Wednesday, July 24, 2024

When Massachusetts’s statewide transgender nondiscrimination protections were placed on the ballot in 2018 by anti-transgender reactionaries, an unprecedented trans-led grassroots effort coalesced. The result: Massachusetts became the first state in the country to uphold transgender nondiscrimination protections at the ballot. Here in Cambridge, the Democracy Center at 45 Mount Auburn St., Harvard Square, served as Get Out The Vote headquarters for the Yes on 3 campaign for trans-nondiscrimination protections. As leaders of the 2018 Yes on 3 campaign’s Cambridge teams, we were dismayed to learn that the Foundation for Civic Leadership is planning to suddenly and unilaterally close the Democracy Center for renovations, with less than three months’ notice to resident organizations and community members. Troublingly, FCL made this decision without consulting or including any of the organizations whose work will be devastated by the closing. We made history at the Democracy Center, and we fear that if FCL goes forward with the plan to suddenly evict the tenants, future historic endeavors for democracy and justice will be prevented from taking root.

Four hundred sixty-two volunteers came through the Democracy Center during the four days of Get Out The Vote and had thousands of conversations with voters on the phone and in person about the reality of trans lives and the importance of nondiscrimination protections.
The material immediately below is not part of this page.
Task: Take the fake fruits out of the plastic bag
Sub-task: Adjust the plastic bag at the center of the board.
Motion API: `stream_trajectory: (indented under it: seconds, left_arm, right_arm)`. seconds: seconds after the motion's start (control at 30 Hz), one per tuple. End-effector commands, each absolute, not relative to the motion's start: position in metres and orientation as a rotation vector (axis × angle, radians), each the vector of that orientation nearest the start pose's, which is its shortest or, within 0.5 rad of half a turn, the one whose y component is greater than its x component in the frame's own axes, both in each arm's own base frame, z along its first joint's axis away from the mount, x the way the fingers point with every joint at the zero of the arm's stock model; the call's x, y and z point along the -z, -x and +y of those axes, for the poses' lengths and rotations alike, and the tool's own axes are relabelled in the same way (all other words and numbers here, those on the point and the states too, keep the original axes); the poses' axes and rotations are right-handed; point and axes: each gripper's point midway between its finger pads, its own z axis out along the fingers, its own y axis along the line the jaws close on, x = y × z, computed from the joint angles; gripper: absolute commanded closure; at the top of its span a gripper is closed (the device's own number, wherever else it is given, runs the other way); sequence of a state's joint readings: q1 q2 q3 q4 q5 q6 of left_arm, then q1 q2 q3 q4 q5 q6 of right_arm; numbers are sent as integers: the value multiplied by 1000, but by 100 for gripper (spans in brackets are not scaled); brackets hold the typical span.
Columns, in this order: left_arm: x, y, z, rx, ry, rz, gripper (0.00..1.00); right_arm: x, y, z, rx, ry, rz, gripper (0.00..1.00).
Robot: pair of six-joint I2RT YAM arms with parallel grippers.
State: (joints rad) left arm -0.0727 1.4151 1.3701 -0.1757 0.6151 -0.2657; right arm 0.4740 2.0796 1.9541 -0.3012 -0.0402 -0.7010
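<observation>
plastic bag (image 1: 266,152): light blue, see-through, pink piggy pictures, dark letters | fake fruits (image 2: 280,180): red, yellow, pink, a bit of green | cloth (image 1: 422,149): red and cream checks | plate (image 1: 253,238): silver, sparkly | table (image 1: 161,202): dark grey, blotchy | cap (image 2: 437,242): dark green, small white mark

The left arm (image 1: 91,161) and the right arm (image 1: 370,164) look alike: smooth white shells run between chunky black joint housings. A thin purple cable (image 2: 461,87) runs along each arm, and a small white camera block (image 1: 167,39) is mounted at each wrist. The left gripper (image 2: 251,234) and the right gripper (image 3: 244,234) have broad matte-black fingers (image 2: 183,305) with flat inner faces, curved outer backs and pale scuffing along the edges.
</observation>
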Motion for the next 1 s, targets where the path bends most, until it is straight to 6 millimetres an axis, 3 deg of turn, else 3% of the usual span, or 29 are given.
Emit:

For a campaign with a limited budget for canvass sites, the Democracy Center was essential.

It was then, and is now, too essential to be erased. Many of our campaign’s available canvass sites were at supportive synagogues and churches. We were grateful for their support, but also know that for too many queer and trans people, having to set foot in a religious space is a barrier to entry. The Democracy Center was the place where hundreds of trans folks and allies got on the phone to talk with strangers about their very humanity being on the ballot – in relative safety, surrounded by love.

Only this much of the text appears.